→ **Work to be completed**: In the entries below, find the line with "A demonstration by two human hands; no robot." and the line with "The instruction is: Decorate". Return those two lines and all lines between them, exactly.

[Stored data entries]
▬▬▬

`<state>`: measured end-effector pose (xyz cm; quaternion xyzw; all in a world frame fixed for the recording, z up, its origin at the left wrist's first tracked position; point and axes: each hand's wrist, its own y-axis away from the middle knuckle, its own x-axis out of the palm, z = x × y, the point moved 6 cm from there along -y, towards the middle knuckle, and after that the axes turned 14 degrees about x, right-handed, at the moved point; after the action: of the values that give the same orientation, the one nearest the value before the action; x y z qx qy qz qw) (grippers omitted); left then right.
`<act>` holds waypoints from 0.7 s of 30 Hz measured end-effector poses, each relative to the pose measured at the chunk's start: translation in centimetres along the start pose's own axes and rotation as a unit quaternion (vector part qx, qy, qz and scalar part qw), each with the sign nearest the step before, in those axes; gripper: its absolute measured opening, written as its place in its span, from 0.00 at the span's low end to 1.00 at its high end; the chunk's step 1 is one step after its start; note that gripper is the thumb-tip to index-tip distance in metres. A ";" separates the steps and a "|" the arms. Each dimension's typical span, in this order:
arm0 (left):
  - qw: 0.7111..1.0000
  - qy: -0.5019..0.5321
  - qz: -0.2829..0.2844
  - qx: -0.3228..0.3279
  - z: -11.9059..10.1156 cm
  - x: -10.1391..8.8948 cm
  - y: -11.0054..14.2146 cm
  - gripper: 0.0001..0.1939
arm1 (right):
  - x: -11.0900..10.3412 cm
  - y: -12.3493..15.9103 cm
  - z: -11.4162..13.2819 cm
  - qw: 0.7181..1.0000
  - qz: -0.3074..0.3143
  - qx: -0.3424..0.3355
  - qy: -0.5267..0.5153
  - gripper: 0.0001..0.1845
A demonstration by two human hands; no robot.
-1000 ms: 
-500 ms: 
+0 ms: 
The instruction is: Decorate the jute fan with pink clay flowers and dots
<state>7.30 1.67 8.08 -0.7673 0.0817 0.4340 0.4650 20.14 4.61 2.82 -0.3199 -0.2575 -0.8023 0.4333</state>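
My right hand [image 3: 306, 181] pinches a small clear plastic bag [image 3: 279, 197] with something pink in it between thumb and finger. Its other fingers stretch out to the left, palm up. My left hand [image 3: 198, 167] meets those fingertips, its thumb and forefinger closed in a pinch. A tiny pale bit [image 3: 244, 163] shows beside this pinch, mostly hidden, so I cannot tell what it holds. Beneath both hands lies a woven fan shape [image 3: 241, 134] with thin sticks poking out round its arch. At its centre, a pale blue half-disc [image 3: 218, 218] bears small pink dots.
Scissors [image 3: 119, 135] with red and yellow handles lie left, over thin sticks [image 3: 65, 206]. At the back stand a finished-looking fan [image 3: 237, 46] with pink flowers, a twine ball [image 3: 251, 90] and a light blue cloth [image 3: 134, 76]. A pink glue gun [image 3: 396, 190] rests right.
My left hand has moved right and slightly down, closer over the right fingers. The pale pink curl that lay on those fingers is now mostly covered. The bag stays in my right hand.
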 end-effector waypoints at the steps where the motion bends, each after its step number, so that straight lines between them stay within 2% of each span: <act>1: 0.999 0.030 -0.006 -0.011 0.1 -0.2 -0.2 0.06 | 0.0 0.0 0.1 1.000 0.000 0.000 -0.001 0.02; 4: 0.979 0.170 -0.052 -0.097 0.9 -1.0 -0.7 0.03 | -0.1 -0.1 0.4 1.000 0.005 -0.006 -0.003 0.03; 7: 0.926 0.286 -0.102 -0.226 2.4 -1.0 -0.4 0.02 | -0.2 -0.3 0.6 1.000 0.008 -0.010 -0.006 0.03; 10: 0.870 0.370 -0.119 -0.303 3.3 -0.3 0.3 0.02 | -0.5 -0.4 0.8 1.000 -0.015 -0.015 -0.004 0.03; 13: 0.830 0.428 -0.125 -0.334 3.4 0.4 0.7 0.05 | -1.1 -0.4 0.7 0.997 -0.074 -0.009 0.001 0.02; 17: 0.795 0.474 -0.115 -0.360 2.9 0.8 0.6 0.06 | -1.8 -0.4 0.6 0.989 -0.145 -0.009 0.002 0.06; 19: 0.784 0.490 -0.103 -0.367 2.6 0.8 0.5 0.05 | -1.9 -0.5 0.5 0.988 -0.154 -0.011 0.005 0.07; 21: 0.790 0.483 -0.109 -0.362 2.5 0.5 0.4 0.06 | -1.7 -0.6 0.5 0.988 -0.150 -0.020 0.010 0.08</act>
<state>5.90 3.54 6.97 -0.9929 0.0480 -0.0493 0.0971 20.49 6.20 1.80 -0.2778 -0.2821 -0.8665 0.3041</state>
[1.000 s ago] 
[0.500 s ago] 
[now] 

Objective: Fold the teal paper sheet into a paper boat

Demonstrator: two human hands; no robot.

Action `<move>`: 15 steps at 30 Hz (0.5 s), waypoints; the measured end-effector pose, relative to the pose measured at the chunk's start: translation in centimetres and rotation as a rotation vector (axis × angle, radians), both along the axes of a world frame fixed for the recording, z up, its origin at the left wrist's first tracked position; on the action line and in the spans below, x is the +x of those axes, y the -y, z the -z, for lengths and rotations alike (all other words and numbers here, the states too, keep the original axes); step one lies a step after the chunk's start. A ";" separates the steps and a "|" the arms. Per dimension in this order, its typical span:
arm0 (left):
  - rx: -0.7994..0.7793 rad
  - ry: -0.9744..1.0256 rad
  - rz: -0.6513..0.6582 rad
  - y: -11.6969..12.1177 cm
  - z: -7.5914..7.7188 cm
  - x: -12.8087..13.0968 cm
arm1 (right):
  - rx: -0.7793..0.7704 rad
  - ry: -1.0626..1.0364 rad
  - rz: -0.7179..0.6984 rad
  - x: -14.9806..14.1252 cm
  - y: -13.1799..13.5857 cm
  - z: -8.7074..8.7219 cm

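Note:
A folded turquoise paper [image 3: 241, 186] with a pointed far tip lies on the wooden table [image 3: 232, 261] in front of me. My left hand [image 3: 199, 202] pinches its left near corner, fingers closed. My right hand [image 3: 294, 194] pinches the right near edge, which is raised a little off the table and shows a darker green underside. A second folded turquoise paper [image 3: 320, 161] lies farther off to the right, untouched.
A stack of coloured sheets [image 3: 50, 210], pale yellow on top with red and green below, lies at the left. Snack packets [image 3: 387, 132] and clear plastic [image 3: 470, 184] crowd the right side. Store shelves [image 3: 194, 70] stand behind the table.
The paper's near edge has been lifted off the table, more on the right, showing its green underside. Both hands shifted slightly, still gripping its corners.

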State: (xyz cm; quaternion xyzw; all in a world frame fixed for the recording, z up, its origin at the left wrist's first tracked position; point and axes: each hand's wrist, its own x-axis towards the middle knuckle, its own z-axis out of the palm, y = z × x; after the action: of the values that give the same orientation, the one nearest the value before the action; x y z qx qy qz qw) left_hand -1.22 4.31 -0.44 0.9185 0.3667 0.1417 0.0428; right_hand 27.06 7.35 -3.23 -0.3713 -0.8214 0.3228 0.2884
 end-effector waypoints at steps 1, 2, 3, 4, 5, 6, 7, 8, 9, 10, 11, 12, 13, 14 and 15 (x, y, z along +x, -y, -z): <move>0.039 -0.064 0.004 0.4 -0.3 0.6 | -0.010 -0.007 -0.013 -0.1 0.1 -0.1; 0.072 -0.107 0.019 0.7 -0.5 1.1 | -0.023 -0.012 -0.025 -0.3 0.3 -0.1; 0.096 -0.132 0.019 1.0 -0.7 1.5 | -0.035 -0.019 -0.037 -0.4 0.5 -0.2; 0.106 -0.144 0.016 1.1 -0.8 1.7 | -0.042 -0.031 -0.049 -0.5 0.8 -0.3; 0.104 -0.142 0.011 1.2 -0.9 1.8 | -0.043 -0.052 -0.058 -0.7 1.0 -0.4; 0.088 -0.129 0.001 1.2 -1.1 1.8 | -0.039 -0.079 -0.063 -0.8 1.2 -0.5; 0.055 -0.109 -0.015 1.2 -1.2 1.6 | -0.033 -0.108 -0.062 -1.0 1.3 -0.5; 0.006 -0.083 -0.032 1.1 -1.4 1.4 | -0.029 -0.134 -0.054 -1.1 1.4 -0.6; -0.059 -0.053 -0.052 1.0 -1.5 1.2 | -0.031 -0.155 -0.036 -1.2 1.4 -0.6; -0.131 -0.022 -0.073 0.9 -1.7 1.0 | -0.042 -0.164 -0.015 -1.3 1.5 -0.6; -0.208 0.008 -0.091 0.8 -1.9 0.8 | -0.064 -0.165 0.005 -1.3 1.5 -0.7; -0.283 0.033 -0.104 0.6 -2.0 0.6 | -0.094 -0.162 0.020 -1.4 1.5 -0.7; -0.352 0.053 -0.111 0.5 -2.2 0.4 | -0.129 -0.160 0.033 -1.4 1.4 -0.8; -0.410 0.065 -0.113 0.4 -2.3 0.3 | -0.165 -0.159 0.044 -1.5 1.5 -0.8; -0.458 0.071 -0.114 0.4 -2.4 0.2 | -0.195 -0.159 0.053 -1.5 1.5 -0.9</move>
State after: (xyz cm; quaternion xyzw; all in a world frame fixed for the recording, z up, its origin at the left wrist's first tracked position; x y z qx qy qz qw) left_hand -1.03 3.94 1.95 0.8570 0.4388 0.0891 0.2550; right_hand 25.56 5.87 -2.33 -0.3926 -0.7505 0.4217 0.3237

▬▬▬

→ **Result below**:
A demonstration by two human hands; no robot.
-1000 ms: 
-500 ms: 
+0 ms: 
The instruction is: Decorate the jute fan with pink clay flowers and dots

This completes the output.